> _WHAT YOU NEED TO DO_: The lines wanted run from the first one below through the one with "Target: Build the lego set". Return them exactly.

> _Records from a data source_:
□ □ □ □ □ □ □

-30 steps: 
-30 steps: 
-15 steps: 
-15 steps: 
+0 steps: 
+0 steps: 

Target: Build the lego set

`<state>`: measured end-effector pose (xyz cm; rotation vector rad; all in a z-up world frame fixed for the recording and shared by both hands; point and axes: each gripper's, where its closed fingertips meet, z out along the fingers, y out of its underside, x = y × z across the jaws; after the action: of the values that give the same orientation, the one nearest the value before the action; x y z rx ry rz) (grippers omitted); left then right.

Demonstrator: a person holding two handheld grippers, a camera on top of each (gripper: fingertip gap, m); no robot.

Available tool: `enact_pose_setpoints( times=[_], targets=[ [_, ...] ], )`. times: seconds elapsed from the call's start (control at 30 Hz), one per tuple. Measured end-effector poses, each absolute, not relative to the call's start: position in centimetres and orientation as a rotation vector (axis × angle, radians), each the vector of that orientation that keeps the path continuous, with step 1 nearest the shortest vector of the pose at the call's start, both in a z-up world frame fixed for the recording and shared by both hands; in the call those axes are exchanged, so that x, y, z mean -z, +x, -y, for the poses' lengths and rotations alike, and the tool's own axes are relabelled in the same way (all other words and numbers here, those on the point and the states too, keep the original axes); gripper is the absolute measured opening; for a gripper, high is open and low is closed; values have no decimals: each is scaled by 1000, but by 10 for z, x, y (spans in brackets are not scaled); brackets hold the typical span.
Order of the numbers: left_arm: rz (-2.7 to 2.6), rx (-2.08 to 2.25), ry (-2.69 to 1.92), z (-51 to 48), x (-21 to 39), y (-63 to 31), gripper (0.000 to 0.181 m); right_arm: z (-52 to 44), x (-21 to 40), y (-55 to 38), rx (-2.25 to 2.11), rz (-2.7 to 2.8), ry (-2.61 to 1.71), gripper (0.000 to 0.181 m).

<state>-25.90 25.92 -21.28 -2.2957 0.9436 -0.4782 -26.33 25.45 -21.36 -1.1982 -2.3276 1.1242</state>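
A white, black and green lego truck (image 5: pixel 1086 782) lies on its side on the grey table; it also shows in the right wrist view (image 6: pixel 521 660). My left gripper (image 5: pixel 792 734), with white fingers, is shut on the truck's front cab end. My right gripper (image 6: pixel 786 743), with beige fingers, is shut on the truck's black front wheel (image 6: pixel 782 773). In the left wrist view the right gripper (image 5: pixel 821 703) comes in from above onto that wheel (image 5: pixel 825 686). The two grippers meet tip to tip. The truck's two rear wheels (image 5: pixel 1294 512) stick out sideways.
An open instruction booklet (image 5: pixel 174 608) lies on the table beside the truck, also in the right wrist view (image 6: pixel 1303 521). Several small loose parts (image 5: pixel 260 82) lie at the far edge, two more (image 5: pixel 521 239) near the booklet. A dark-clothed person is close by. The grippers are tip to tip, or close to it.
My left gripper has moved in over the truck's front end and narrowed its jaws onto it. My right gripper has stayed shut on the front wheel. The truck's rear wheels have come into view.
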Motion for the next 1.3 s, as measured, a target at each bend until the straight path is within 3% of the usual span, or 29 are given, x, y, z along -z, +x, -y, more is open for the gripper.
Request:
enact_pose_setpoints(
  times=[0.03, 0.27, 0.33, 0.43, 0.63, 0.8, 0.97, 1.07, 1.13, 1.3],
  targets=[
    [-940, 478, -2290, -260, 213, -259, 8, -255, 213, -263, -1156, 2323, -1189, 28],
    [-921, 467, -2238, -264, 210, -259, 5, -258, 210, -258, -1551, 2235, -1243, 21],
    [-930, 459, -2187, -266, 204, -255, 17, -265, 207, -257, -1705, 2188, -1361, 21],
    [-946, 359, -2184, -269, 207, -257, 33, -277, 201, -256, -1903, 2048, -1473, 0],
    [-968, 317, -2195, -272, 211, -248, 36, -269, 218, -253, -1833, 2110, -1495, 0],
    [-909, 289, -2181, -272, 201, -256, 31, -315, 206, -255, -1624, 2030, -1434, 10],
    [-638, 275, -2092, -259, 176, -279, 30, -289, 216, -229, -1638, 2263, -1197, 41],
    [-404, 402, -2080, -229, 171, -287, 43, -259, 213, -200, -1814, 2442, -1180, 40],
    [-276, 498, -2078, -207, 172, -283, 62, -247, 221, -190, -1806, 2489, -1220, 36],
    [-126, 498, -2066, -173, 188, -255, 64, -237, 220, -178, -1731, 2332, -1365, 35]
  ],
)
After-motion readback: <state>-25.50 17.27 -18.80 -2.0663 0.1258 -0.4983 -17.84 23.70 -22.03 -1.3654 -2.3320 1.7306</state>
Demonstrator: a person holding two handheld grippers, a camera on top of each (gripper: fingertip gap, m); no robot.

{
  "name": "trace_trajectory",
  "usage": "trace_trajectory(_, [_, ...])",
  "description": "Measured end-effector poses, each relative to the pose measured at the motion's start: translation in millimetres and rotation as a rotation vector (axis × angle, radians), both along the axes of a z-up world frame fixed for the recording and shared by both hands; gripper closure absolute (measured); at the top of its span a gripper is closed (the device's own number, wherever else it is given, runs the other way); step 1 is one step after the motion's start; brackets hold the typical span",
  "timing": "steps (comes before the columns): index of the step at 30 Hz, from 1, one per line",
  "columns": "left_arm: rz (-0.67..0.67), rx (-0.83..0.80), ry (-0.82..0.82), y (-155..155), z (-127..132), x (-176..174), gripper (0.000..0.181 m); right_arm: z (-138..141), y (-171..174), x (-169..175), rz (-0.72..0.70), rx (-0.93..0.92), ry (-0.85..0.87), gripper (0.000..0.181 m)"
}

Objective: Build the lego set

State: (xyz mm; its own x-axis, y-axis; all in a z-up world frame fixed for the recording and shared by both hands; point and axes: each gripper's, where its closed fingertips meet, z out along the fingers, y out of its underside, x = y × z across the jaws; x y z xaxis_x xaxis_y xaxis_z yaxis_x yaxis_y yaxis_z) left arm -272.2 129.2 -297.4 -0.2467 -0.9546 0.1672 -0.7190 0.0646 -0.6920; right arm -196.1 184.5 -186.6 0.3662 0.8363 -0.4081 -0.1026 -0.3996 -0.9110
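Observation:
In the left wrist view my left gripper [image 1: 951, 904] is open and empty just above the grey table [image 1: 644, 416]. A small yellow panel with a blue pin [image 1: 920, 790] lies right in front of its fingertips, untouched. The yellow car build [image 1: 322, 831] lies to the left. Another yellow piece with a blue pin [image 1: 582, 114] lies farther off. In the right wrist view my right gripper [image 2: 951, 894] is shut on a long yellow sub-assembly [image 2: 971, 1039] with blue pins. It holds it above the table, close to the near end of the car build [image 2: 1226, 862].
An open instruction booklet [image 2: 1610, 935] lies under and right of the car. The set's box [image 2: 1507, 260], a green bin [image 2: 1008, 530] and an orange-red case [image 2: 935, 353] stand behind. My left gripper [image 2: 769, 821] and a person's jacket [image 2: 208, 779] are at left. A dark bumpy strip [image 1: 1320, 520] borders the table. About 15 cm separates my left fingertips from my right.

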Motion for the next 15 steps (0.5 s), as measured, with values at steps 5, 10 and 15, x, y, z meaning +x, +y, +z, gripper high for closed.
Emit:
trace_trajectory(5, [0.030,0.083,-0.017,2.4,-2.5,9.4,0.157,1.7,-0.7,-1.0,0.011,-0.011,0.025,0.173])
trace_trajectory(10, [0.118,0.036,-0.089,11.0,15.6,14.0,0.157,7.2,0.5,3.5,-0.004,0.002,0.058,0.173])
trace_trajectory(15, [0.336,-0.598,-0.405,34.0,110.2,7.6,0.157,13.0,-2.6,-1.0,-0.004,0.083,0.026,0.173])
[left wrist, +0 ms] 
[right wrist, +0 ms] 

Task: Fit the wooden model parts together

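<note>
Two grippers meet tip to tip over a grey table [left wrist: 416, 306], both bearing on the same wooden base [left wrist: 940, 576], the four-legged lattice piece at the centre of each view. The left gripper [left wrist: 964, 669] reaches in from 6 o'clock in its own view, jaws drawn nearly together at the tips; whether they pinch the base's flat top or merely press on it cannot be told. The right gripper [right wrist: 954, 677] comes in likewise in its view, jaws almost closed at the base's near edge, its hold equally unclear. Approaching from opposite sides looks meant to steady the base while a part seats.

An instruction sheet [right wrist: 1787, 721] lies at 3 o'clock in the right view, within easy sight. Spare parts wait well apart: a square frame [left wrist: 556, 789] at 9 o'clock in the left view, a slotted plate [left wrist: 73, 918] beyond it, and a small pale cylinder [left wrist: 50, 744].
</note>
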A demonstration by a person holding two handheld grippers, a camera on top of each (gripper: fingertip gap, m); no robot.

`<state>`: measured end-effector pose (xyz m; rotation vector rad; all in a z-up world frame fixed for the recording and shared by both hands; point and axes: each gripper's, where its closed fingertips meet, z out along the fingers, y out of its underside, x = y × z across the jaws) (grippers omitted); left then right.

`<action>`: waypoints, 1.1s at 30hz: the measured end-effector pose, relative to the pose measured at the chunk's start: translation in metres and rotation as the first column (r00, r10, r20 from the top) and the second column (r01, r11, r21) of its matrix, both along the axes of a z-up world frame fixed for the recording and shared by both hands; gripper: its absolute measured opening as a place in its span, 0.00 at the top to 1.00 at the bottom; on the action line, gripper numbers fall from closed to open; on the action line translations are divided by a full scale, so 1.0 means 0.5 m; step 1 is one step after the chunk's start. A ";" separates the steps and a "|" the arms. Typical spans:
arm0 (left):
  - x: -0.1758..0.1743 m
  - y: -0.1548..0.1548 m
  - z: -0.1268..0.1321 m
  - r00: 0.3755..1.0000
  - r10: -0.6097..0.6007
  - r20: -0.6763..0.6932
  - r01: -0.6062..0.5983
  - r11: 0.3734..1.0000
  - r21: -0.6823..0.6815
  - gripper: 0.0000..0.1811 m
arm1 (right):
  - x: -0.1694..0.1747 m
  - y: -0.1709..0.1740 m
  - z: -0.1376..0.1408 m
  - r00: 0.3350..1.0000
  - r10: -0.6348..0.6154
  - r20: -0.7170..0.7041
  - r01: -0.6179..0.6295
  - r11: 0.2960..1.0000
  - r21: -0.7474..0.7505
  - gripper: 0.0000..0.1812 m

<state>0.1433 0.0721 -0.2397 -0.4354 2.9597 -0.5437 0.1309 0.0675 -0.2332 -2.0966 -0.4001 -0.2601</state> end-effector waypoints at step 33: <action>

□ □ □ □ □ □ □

> _TASK RESPONSE_:
-30 steps: 
-30 steps: 
-15 steps: 
-15 steps: 
+0 steps: 
+0 steps: 

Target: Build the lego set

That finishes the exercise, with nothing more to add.